Version 1.0.2 - April 2021

License

This work is licensed under a Creative Commons Attribution-ShareAlike 4.0 International License.

  • You are free to:

    • Share - copy and redistribute the material in any medium or format
    • Adapt - remix, transform, and build upon the material

    for any purpose, even commercially.

    The licensor cannot revoke these freedoms as long as you follow the license terms.

  • Under the following terms:

    • Attribution - You must give appropriate credit, provide a link to the license, and indicate if changes were made. You may do so in any reasonable manner, but not in any way that suggests the licensor endorses you or your use.

    • ShareAlike - If you remix, transform, or build upon the material, you must distribute your contributions under the same license as the original.

Introduction

Sample data

knitr::kable(courses)
code course sem credits lecture_hours study_hours
15AHM Chemistry 1 8 80 120
12BHD Computer science 1 8 80 120
16ACF Calculus I 1 10 100 150
01PNN Free Credits 2 6 60 90
01RKC Linear Algebra 2 10 100 150
17AXO Physics I 2 10 100 150

Aesthetics

Aesthetics can be defined:

  • At plot level (ggplot())
    • by mapping (aes()) to data
      • inherited by all layers
  • At layer level (geom_..())
    • by mapping (aes()) to data
    • at a fixed value (not scaled)
    • apply to the layer only
    • can overwrite those defined at plot level

Aesthetics mapping at layer level

ggplot(courses,aes(y=course,x=credits))+
  geom_bar(stat="identity")+
  geom_text(aes(label=paste(credits,"cfu")),hjust=0)

Fixed aesthetics at layer level

No legend is shown for the fixed value.

ggplot(courses,aes(y=course,x=credits))+
  geom_bar(stat="identity")+
  geom_text(aes(label=paste(credits,"cfu")),
            color="white", hjust=1)

Aesthetics at layer level

Aesthetics mapped to data (aes()) are scaled and produce a legend (guide)

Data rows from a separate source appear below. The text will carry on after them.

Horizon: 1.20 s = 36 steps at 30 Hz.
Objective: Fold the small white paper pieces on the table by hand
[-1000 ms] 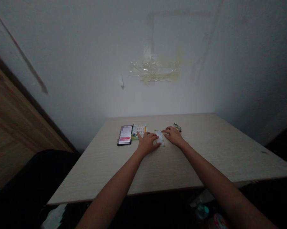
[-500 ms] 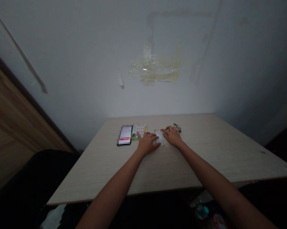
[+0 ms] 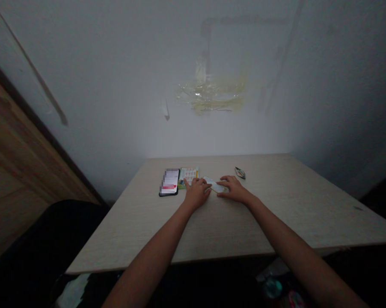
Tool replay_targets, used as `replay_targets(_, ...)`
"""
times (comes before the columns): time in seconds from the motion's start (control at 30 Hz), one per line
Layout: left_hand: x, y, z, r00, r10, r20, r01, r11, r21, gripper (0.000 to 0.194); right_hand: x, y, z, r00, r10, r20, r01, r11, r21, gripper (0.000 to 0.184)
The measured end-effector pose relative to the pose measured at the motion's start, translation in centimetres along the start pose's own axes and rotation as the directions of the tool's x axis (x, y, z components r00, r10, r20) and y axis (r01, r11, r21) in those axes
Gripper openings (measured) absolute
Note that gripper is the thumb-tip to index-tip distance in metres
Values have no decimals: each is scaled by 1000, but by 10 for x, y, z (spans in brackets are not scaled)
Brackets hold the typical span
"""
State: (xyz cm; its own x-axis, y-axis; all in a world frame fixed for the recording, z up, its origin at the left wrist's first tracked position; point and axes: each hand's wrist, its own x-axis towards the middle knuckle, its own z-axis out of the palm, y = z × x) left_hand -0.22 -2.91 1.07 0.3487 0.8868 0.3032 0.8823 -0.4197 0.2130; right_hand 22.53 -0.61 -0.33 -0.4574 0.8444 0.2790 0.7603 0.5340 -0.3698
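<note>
A small white and green packet (image 3: 215,185) lies on the pale wooden table (image 3: 276,222) between my two hands, now turned at a slant. My left hand (image 3: 196,193) rests on the table with its fingers curled on the packet's left end. My right hand (image 3: 233,190) lies over the packet's right end, fingers bent down on it. Just left of my left hand lies a printed green card (image 3: 188,174), and beyond that a black phone (image 3: 169,182) with its screen lit.
A small dark object (image 3: 240,173) lies on the table behind my right hand. A white wall with tape remains (image 3: 212,94) stands behind the table. A wooden panel (image 3: 16,162) runs along the left. Dark clutter sits under the table's near edge.
The packet has been turned from upright to slanting between my hands. My right hand has slid nearer and off the small dark object. The view has shifted slightly.
</note>
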Motion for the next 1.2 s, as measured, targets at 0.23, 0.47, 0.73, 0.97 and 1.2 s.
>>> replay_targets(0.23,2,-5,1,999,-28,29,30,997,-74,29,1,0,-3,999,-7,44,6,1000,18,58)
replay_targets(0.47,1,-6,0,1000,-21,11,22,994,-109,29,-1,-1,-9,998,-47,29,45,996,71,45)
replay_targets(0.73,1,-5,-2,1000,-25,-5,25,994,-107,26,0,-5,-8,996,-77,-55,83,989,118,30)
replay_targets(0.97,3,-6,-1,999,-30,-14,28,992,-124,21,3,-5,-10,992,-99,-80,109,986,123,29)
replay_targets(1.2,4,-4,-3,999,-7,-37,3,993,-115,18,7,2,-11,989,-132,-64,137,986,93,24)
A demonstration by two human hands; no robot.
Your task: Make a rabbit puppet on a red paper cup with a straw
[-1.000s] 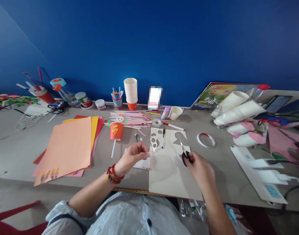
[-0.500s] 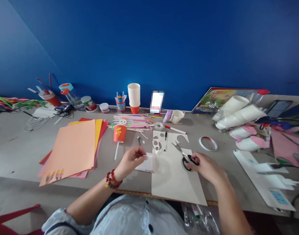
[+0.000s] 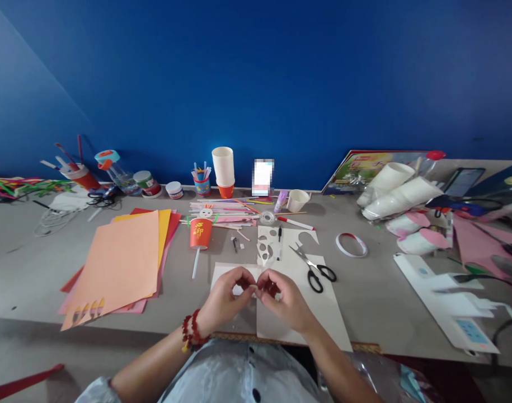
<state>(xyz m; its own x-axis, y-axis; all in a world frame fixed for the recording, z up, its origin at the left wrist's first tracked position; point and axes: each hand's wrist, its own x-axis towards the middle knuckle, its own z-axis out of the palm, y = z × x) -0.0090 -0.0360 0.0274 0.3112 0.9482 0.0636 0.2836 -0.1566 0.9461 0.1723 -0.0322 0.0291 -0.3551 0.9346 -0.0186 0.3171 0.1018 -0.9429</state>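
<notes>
My left hand (image 3: 225,295) and my right hand (image 3: 286,298) meet above the front of the table, fingertips pinched together on a small white paper piece (image 3: 254,287). Most of the piece is covered by the fingers. Beneath the right hand lies a large white sheet (image 3: 331,324), and black-handled scissors (image 3: 316,270) rest on it with the blades parted. Cut-out paper scraps (image 3: 266,253) and a black pen (image 3: 280,238) lie at the sheet's top. Left of them is a red paper cup (image 3: 200,234) with a rabbit-like face, green arms and a straw.
Coloured paper (image 3: 117,257) is stacked at left. A tape roll (image 3: 351,245) and a white power strip (image 3: 444,305) lie at right. Along the blue wall stand stacked paper cups (image 3: 223,166), a glue stick (image 3: 281,200) and bagged cups (image 3: 402,198); paper straws (image 3: 226,208) lie before them.
My right hand has let go of the scissors, now lying on the white sheet, and moved left to meet my left hand at the small white piece.
</notes>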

ggplot(courses,aes(y=course,x=credits))+
  geom_bar(aes(fill=sem),stat="identity")+
  geom_text(aes(label=paste(credits,"cfu")),
            hjust=1, color="white")

Multiple data series

  1. series are stored as distinct variables,
    • each variable is mapped in a different layer
  2. series are stored as the same value variable, and another type variable tells them apart – usualy factor –
    • a single layer is used and series are separated by
      • mapping type variable to a visual or group, or/and
      • faceting (small multiples) by type

Case 1 may be trasformed into case 2 to via pivot_longer() and viceversa through pivot_wider()

Distinct variables

  • layers are overlapped and independent, so upper (later layers) cover lower ones
  • no legend is produced (because fill aesthetics is not scaled)
ggplot(courses,aes(y=course))+
  geom_bar(aes(x=study_hours),stat="identity",fill="seagreen")+
  geom_bar(aes(x=lecture_hours),stat="identity",fill="orange")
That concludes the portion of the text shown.